Un’altra prospettiva

E’ un letto d’acciaio quello che mi accoglie a braccia aperte, dopo che mani esperte  ad aprire porte, ad evitare spigoli,  ad accendere luci e monitor mi introducono in un ambiente che sa di navicella spaziale. Qui bandane leziose, insieme a cuffie di ogni forma e colore giocano a nascondere, schiacciandoli senza pietà,  i capelli degli addetti alla sala, rubando alla vista -ma non all’udito- le singole identità di genere. Le  casacche unisex a V e i pantaloni comodi sono la divisa pacifica di una truppa che combatte qui – giorno e notte- la sua speciale battaglia per la vita. Li  osservo  da una prospettiva inedita, vestita solo della mia  fredda nudità, mentre rimandano sguardi benevoli e sorrisi calorosi, desiderosi di infondere tranquillità. Lo sguardo, che vaga come un cavallo brado in questa inedita prateria, cade sulla grande macchia a colori che il monitor  di fronte mi rimanda.  Stento a credere quello che vedo: è proprio lui, il mio cuore! Sono qui perché  ha voglia di danzare sempre più spesso sul pentagramma della mia vita come un dervisci rotante in cerca dell’Assoluto.
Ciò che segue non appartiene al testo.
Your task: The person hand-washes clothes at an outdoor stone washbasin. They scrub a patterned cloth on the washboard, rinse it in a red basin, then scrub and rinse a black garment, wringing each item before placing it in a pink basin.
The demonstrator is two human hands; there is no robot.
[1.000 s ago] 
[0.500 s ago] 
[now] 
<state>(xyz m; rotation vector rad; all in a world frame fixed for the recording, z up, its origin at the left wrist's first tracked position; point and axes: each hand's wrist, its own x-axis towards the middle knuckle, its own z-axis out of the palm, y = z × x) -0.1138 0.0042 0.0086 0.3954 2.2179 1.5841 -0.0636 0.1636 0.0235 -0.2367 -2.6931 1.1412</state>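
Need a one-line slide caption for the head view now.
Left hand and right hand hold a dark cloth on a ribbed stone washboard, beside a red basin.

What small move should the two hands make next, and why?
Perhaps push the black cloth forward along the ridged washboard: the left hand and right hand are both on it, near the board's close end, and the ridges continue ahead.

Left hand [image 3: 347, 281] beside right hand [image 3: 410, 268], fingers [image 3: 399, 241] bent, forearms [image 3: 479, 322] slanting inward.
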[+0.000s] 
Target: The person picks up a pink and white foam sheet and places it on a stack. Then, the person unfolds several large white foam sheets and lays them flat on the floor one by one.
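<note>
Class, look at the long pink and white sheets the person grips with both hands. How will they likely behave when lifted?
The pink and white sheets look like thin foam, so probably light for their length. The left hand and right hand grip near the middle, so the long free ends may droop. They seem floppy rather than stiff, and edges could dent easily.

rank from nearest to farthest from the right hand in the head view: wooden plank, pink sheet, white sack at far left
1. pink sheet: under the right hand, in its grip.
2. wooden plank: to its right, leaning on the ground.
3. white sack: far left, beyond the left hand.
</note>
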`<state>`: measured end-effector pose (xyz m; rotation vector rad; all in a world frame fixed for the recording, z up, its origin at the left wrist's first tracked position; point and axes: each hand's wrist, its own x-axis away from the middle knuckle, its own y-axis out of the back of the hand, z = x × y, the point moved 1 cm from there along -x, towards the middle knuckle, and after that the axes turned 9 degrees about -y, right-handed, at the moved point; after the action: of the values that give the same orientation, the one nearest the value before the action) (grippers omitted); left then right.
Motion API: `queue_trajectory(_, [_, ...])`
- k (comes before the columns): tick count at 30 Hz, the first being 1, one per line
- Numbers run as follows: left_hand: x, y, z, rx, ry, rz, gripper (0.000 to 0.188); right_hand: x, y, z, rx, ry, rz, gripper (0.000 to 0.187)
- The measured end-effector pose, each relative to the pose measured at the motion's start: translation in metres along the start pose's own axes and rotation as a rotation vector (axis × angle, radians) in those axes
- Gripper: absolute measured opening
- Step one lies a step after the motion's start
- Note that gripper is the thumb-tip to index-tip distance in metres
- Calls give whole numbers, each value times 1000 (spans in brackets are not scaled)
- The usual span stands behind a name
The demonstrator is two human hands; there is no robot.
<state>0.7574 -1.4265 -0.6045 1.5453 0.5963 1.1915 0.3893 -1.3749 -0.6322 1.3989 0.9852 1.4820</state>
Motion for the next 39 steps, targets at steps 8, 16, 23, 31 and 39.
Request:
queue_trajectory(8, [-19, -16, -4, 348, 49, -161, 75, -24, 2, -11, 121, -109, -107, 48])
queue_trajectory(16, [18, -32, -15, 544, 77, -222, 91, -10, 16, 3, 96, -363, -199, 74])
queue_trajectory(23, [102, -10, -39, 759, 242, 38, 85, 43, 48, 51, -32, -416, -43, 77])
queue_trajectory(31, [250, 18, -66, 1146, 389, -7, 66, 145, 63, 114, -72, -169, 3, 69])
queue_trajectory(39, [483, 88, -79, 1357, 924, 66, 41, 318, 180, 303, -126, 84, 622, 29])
Respiro aria e movimento! Chi mi gira intorno sa quel che deve fare e fa quello che deve. E poi arriva Lui, il mio angelo pontificante. In verità, le sembianze sono  poco eteree e  molto terrene. Se sia realmente Felice non lo posso sapere, nascosto com’è da cuffia, occhialoni, camice di piombo e guanti di lattice, ma di certo si appresta a ricondurre sulla giusta via il mio cuore ballerino.  E’ solo un attimo, un colpo di tosse richiesto, poi un altro e quel lungo ed esile serpente dalla testa leggermente ricurva che ha saldamente tra le mani, è già in viaggio mentre inizia la conversazione  con l’alter-ego che  siede davanti ad un computer nella stanza accanto. Il ritmo degli scambi vocali  è un’altalena di comandi, domande, richieste di silenzio con toni di voce ora  pacati e tranquilli, ora decisi e marcati. Il mio sguardo gelido e sveglio, nonostante la sedazione,  continua a sbirciare  intorno.  Ascolto parole note che provocano brividi di smarrimento, mentre  vado alla ricerca di segnali rassicuranti.  Incrocio  sorrisi empatici, modi di fare garbati e voci sussurranti “Va tutto bene! Stia tranquilla!” Ma il tempo sembra  essersi davvero fermato. Il malefico flutter per essere neutralizzato ha bisogno di un’azione da maestro. L’annuncio: “Abbiamo terminato!” genera  un respiro liberatorio e  scarica la tensione.

Esco  dalla sala e rifletto:  chi ha deciso di svolgere questo lavoro altamente specialistico, qualificato, impegnativo e stressante, che richiede pazienza, precisione, conoscenza, dedizione, coraggio e professionalità,  non potrà essere ripagato mai abbastanza, semplicemente perché non ha prezzo!

Sono questi gli eroi della quotidianità, che si adoperano per salvare vite umane o anche solo per migliorarne la qualità. Lavorano nel silenzio delle sale operatorie, lontani dalla notorietà, che la società liquida ha deciso di riservare  solo a chi percorre le vie della comunicazione dal  successo  immediato e frivolo per un mondo  -fuori di qui-  già tanto vacuo ed effimero di suo.

A tutti  questi professionisti, un semplice ed eterno grazie!